To assemble the system, the current strategy is:

Solvate the PDB with crystallographic waters with PDBFixer, which takes a PDB as input
Split the protein out into its own PDB and import it with Molecule.from_polymer_pdb()
Import the fully solvated system directly from PDBFixer with Topology.from_openmm(), passing in the above protein molecule as one of the unique_molecules

At this point, we have:

a. a topology with everything except the ligand, without positions
b. an array of positions for everything except the ligand (from PDBFixer)
c. an SDF of the ligand, with positions

If topologies don't have positions, what do we do here? Something like identify the clashing waters, remove their coordinates from the array, remove the corresponding number of waters from the topology, concatenate the SDF coordinates to the rest of the coordinates, add the ligand to the topology, convert it to an interchange, and THEN add the coordinates to the interchange. Conceptually, having positions in the topology is much simpler:

Set the positions of the molecules in the topology with the array of positions from PDBFixer.
Import the ligand with Molecule.from_file() and add it to the topology
Remove water molecules that clash with the ligand

Note that I'm not talking about having a positions array in the topology; I'm just talking about what we suggest conceptually. Setting positions just means iterating over the molecules and setting the first conformer. This keeps everything object oriented, which is convenient for scientists. I think in most workflows involving proteins, the molecular identity and coordinates are stored together, and so they should enter the OpenFF ecosystem together. Plus, if topologies have coordinates, a user can easily parametrize the exact same system with different force fields.
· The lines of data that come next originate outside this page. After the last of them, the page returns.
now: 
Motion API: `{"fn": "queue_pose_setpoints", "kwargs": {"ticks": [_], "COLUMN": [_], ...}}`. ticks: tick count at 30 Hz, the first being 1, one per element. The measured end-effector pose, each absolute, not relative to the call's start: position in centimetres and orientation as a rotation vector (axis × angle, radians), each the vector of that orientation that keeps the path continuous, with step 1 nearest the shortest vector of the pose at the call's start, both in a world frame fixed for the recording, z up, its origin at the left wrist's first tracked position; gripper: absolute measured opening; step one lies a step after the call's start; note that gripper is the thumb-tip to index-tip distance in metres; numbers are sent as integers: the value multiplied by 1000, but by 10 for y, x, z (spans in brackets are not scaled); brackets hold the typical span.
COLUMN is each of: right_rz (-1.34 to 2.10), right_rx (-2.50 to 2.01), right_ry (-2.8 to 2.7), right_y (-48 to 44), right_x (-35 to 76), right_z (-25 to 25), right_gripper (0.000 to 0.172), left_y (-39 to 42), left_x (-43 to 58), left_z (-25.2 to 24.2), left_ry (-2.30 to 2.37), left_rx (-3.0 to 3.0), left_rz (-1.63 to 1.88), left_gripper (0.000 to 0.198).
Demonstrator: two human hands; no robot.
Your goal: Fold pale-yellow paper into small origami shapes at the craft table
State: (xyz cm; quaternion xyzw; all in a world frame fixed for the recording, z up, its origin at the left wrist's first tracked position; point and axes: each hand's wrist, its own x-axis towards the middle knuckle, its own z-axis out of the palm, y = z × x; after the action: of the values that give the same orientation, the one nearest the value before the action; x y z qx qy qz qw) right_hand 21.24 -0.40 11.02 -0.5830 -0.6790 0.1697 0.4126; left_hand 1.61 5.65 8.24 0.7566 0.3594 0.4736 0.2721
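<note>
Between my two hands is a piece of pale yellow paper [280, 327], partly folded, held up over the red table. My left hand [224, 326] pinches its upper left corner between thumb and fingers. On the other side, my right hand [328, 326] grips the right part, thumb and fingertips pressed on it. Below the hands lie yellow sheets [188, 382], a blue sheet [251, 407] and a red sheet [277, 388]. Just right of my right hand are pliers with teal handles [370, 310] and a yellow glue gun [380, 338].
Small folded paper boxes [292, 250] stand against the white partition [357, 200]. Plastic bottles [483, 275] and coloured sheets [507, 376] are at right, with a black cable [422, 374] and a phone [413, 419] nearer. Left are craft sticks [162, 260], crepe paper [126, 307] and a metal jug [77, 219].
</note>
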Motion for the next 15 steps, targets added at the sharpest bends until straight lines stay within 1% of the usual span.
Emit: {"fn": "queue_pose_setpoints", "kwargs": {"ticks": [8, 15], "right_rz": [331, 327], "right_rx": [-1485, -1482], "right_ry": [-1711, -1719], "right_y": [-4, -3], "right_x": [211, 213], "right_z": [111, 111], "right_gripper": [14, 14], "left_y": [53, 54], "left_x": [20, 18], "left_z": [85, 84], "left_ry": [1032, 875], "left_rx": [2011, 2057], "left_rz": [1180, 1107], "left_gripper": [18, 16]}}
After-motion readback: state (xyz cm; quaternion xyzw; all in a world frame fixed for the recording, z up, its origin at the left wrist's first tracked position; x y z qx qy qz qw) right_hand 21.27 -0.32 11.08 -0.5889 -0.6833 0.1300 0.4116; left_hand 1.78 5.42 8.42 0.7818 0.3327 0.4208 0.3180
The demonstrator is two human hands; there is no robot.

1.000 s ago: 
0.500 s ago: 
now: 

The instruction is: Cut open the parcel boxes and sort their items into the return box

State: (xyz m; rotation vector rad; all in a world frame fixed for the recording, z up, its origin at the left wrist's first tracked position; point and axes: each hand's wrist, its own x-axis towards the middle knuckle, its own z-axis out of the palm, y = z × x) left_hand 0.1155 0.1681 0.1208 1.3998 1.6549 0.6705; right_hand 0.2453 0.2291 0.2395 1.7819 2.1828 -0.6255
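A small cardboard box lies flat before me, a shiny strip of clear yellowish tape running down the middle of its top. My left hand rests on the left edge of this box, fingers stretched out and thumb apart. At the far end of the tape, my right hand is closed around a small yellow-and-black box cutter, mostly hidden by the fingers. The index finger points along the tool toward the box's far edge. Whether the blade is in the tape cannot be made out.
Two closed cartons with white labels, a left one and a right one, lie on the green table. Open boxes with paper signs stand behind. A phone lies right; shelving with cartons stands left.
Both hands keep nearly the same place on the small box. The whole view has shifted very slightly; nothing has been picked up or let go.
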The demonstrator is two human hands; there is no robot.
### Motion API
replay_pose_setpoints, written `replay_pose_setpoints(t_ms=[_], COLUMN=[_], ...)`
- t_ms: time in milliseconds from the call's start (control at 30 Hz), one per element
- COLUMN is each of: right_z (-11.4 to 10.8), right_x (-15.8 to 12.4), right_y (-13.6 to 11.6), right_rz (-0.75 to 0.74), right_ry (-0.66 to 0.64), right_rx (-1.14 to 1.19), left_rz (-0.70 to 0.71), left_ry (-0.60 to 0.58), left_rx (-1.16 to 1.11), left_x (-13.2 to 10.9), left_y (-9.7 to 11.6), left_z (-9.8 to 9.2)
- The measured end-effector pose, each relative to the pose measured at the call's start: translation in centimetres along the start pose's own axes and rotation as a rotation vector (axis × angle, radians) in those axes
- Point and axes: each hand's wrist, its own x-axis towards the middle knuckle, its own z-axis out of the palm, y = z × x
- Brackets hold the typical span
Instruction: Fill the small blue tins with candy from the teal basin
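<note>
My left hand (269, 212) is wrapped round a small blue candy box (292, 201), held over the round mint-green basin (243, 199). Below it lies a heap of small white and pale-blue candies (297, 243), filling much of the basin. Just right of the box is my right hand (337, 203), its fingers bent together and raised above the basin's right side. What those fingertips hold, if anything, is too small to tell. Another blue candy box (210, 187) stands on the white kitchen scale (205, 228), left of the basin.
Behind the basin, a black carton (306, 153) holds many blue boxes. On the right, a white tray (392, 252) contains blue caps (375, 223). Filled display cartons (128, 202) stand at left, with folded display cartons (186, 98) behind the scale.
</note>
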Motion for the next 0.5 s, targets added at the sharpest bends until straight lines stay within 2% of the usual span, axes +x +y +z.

This workflow is very complex. There is an important question as to whether the developers should pay that complexity cost or the users. I know a Topology.solvate() method is unpopular, but I would rather personally maintain a single solvation method in the toolkit than a separate one in every example, and I'm sure our users would appreciate it too. This would replace steps 1, 4, and 6 with a call to this method. It would mean either packaging equillibrated water boxes with the toolkit, or calling out to something like PDBFixer.

A Topology.from_pdb() method, which would take a list of unique molecules and just load the PDB with openmm.app.PDBFile and pass it through Topology.from_openmm, would be nice too, but this is simple enough that I'm happy for it to live in the examples.

Not asking for anything to change now, but if we're gonna say positions don't belong on topologies I need an absolutely rock solid reason because from a pedagogical and users' perspective I am 99.999% sure they do.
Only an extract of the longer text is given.